Fitch Ratings predicts inevitable competition among Indian realtors
Fitch Ratings is one of the premier ratings agencies in India and it has predicted immense competition amongst Indian developers owning to possible relaxation of FDI regulations.
Filch Ratings presages competition as inevitable if rules on foreign direct investments into India’s property development sector are relaxed. It would however be beneficial for the improvement of developer’s liquidity and would positively catalyze turnaround. The amendment of existing rules was approved by the Government of India on the 29th October. Amendment includes an allowance to from foreign developers to invest in smaller property development projects – with a minimum floor area of 20,000 square meters (sqm), compared to 50,000 sqm previously. The minimum foreign-investment threshold was also changed from USD10m to USD5m.

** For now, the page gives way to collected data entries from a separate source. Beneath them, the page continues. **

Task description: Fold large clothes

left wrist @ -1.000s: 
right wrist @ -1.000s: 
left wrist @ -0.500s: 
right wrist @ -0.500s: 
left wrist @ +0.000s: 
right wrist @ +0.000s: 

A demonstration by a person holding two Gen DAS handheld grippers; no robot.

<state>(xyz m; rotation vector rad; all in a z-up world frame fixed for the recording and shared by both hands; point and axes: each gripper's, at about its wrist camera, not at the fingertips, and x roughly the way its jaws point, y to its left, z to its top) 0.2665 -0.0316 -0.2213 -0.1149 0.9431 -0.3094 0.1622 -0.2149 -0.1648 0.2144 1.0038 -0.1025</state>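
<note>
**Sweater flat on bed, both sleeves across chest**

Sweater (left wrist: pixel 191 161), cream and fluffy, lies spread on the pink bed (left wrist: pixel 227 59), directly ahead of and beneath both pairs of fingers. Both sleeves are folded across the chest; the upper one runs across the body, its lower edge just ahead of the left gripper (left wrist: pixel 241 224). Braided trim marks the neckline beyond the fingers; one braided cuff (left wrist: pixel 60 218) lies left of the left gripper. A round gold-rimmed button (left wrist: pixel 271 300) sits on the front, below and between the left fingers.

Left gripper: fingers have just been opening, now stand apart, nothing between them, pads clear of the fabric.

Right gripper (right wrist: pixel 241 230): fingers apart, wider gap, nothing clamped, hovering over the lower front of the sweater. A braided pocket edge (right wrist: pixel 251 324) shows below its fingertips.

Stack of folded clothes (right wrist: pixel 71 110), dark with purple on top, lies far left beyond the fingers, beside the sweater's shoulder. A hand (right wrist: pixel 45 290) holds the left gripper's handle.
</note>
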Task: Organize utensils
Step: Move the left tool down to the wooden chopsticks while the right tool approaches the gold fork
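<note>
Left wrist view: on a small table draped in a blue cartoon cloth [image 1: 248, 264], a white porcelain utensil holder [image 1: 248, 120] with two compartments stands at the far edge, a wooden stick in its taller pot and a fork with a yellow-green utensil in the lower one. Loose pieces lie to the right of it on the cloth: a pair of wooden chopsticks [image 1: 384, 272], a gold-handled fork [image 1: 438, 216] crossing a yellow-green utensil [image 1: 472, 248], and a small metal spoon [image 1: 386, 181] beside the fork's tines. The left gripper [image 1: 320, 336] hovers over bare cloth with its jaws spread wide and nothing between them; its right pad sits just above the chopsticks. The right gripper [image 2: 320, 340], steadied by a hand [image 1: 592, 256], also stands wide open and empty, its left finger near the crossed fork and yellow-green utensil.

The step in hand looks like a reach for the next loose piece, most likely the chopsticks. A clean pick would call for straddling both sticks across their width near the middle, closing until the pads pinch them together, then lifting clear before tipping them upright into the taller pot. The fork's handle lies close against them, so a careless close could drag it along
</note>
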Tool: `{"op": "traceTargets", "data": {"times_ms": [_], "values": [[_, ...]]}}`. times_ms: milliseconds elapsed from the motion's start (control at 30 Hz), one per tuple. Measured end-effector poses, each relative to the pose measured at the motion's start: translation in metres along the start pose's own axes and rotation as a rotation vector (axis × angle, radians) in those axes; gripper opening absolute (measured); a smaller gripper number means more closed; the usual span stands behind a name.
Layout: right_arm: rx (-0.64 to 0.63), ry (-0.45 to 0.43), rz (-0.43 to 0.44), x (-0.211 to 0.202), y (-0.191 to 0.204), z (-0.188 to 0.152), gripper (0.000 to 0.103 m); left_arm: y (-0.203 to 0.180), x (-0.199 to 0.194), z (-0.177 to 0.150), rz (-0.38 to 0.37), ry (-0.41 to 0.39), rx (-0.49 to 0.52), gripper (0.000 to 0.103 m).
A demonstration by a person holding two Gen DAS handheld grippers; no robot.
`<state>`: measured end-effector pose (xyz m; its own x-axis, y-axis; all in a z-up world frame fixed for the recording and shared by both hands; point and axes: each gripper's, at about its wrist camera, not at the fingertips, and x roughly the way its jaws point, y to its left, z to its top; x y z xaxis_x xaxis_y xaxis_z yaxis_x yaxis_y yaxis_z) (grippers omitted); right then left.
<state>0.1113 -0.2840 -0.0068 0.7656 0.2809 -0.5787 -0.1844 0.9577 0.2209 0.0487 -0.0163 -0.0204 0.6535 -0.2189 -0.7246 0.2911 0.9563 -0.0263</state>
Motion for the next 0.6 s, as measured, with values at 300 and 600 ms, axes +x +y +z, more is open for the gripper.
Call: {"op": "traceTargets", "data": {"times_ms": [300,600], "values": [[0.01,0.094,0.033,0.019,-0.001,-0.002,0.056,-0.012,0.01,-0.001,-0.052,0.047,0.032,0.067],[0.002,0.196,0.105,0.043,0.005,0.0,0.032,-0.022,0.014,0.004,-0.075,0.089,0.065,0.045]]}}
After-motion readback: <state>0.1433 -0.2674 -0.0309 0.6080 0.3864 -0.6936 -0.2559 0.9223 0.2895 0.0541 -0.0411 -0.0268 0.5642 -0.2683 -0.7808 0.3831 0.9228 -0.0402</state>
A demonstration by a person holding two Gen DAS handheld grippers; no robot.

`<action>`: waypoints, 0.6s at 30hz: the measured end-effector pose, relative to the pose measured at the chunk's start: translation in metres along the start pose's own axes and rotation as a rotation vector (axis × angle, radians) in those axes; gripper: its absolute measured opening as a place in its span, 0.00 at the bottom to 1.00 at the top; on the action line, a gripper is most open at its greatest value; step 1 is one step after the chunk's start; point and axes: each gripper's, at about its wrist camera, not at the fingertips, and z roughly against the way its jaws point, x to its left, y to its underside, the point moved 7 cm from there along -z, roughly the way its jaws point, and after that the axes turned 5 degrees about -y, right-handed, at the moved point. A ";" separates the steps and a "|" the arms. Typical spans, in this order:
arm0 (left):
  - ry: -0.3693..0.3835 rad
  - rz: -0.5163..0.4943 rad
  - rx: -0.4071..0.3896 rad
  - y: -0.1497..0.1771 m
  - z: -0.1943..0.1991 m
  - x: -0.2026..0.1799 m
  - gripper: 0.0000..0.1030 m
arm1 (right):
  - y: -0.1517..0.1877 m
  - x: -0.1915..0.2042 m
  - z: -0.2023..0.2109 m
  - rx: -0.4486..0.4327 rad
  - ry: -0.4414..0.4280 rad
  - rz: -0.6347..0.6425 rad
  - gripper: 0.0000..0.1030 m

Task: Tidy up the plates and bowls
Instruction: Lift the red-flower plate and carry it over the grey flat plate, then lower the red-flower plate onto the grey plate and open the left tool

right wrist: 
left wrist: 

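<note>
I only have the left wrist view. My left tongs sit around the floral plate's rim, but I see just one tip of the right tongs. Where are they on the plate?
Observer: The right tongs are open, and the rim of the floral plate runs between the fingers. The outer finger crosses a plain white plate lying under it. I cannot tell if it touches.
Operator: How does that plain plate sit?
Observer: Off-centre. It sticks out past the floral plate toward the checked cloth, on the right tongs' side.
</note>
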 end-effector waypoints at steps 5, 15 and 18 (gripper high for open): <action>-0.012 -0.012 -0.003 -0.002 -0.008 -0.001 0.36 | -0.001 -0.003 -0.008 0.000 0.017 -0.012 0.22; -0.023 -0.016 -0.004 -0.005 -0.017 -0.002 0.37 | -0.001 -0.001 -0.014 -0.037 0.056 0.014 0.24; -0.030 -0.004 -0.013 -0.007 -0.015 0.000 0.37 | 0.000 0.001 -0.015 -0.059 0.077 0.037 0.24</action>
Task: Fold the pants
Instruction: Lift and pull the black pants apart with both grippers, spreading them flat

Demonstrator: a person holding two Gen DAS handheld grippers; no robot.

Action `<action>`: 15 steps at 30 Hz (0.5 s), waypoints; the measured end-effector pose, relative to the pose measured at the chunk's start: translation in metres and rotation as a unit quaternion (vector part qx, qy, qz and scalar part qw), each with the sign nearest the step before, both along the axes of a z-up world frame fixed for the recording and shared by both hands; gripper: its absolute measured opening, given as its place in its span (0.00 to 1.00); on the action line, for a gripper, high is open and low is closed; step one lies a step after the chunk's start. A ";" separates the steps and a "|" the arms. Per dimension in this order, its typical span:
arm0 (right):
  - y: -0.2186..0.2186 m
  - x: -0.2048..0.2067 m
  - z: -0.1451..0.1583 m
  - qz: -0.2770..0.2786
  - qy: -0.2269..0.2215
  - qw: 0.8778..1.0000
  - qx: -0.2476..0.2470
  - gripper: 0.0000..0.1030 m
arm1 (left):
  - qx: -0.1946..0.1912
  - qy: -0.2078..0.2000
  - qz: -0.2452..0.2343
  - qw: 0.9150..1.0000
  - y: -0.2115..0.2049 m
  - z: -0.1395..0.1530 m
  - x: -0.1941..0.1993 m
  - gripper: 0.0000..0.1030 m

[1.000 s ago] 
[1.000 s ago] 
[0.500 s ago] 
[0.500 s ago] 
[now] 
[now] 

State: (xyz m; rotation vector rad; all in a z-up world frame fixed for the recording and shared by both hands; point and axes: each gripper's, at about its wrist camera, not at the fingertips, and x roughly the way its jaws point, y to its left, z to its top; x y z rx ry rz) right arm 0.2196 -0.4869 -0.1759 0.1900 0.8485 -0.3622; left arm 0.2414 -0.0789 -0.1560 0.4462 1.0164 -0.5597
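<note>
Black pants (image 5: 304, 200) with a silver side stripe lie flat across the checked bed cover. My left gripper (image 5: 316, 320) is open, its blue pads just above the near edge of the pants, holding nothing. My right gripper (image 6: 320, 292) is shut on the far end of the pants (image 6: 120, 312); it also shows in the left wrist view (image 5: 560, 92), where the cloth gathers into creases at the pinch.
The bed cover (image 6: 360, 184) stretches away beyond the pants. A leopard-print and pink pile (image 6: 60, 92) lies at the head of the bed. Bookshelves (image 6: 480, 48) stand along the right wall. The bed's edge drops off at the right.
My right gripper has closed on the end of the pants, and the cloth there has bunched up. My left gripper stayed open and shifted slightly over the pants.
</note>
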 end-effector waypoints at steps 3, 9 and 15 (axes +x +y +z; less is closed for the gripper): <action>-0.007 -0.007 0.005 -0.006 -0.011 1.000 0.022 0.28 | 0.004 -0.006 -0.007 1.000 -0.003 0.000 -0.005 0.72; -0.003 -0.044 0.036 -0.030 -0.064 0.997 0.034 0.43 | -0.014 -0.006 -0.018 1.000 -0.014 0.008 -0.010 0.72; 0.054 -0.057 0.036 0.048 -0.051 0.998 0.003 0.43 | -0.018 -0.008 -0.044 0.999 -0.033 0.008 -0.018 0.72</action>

Project turnaround times and domestic developer’s liquidity will exponentially improve as a result of these amendments. It promises a liaison between the domestic developers and their foreign peers. India’s property projects are reported to have long interim periods compared to their counterparts in sundry Asian markets, resulting in higher leverage and weaker liquidity for most developers.
The average working capital cycles for Indian developers can be as long as five to six years. They expect leverage as high as 100%. Chinese property companies in comparison have average working capital cycles of less than two years, with leverage as low as 50%.
On the contrary, the relaxed rules imply a higher supply of property projects and intense price-competition among domestic developers- a detriment to profit margins. On the other hand, EBITDA margins have been reported between 25%-40%. Barring the level of competition, developers’ profit margins are dependent upon the market segments they cater to, the point in the economic cycle, and the average age of their ongoing development projects. A developer’s record of peerless high quality projects and punctual deliveries serve as cogent factors to aid differentiation by consumers in a competitive market.
As a result of such relaxation, developers may benefit immensely but may also fall prey to lower profit margins along with severe competition. It remains to be seen what impact possible FDI rule relaxations may have on the Indian realty sector.